Frederick MCCUBBIN | Violet and gold

Frederick MCCUBBIN
Australia 1855 – 1917

Violet and gold 1911
oil on canvas
signed and dated l.l. ' McCubbin / 19(illeg) '
72.0 (h) x 130.0 (w) cm
Purchased with the generous assistance of the Hon. Ashley Dawson-Damer and John Wylie AM & Myriam Wylie, 2008
National Gallery of Australia, Canberra
NGA 2007.1660


Violet and gold is a brilliant light-filled work in which McCubbin depicted a beam of light reaching through trees onto cattle and also flickering within the dark trees in a dappled effect. McCubbin once quoted Monet’s observation that ‘Light is the chief sitter everywhere’ (‘Some remarks’, MacDonald 1916, p 84), and such is true in this painting. The shimmering, dazzling light in Violet and gold also shows how much McCubbin had learnt from Turner. As Turner often did, McCubbin made a small round shining orb of the sun the central, dominating force of the composition. The rich painterly surface reflects the textures of the Australian bush. In some areas McCubbin has almost splattered his paint over the coarse canvas, animating the surface with flecks of colour. His free handling of paint and his layering of pure colours is dazzling.

Although ostensibly an image of cattle drinking at a pool surrounded by tall trees, and full of pastoral charm and end-of-day ease, McCubbin’s focus in this work was on light and colour, rather than subject. As Ron Radford has noted, Violet and gold is ‘one of McCubbin’s most beautiful Macedon paintings’. ‘Here there is no narrative, only poetry’ (Our country 2001, p 85). When the work was reproduced in MacDonald 1916, it was given an abstract, poetic title, ‘Violet and gold’, possibly under the influence of Whistler. The title may also have come from a line in a poem by the American poet, Stephen Crane: ‘In little songs of carmine, violet, green, gold./A chorus of colors came over the water…’ But more importantly, this abstract title suggests that the painting was about colour and paint and light. While other works are called Winter sunlight (cat 11), Coming of spring (cat 54) and Autumn morning, South Yarra (cat 72), emphasising the time of year or time of day, here the title indicates the palette McCubbin used and the mood he sought to evoke.

The location of Violet and gold was about one kilometre from McCubbin’s country retreat, ‘Fontainebleau’, at Mount Macedon, on the nearby property of ‘Ard Choille’. McCubbin painted a number of works there, such as Hauling rails for a fence, Mount Macedon (cat 39) and Afterglow (Summer evening) (cat 51), which derive from his deep knowledge and love of the place and his lived experience. This timbered area below Mount Macedon was low-lying and swampy.
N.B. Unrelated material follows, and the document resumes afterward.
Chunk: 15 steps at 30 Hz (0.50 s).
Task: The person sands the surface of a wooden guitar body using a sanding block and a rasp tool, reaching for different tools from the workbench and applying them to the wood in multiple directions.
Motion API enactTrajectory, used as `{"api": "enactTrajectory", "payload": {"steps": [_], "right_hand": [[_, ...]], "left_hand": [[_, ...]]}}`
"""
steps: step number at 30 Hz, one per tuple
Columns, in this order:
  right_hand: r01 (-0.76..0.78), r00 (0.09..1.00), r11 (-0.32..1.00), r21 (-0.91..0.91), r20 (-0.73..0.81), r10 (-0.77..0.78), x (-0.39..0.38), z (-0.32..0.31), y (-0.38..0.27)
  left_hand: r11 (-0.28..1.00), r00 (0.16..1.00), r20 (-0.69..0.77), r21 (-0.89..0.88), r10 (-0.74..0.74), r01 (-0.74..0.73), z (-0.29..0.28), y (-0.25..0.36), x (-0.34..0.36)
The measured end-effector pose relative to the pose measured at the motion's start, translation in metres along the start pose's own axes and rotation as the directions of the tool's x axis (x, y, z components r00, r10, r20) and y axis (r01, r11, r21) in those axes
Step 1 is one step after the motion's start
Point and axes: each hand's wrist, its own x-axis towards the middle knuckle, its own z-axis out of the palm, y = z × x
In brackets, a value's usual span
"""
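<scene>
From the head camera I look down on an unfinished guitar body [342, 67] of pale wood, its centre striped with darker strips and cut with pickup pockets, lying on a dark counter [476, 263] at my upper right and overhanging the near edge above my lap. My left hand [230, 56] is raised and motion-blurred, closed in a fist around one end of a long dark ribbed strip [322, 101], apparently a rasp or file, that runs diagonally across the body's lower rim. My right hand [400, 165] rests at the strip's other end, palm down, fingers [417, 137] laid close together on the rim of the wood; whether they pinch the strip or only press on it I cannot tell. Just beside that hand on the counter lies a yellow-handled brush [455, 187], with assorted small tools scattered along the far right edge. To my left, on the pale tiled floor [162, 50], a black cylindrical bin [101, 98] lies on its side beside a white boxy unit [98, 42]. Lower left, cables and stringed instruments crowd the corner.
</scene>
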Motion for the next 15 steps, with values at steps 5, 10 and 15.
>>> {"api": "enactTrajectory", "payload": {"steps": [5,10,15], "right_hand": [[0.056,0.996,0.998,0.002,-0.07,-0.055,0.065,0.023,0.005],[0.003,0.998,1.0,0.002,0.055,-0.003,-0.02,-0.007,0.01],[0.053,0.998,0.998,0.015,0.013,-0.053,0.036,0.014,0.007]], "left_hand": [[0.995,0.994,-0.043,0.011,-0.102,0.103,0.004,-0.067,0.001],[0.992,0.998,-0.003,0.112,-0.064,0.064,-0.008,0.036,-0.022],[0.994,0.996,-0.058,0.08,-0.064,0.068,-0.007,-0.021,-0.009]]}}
McCubbin was fascinated by the Australian eucalypt, and suggested that other Australian artists did not appreciate its qualities, writing:

The subtle way in which it responds to varying effects of light and shadow was lost on them … The varieties in shades and colours the Gum tree presented, from the violet grey tints of the stringy bark to the transparent sheen of the White Gum, upon which colours disport and change in a hundred subtle ways as they would upon a mirror. Yet our trees and our faded flora are such component parts of our Australian landscape (‘Some remarks’, MacDonald 1916, p 84).

In Violet and gold McCubbin focussed on a thicket of trees, emphasising the denseness of the bush and hardly showing any sky. He used the reflections in the pool to add to the internality of the work—with the mirror-image in the water creating an illusionist echo of the trees. He created a dynamic composition by contrasting the strong verticals of the tree trunks with the diagonal fall of the shaft of light coming down across the picture towards the right, and with the dark shape of a jagged branch rising diagonally from the left.

The cattle are not in this picture to create a story as much as to give a sense of space to the composition. Indeed, if the cattle were taken out of Violet and gold it would become a dense composition without horizon or sky, with an adventurous paint-laden picture surface filling the image from top to bottom—a remarkably modern picture—showing nature experienced from within.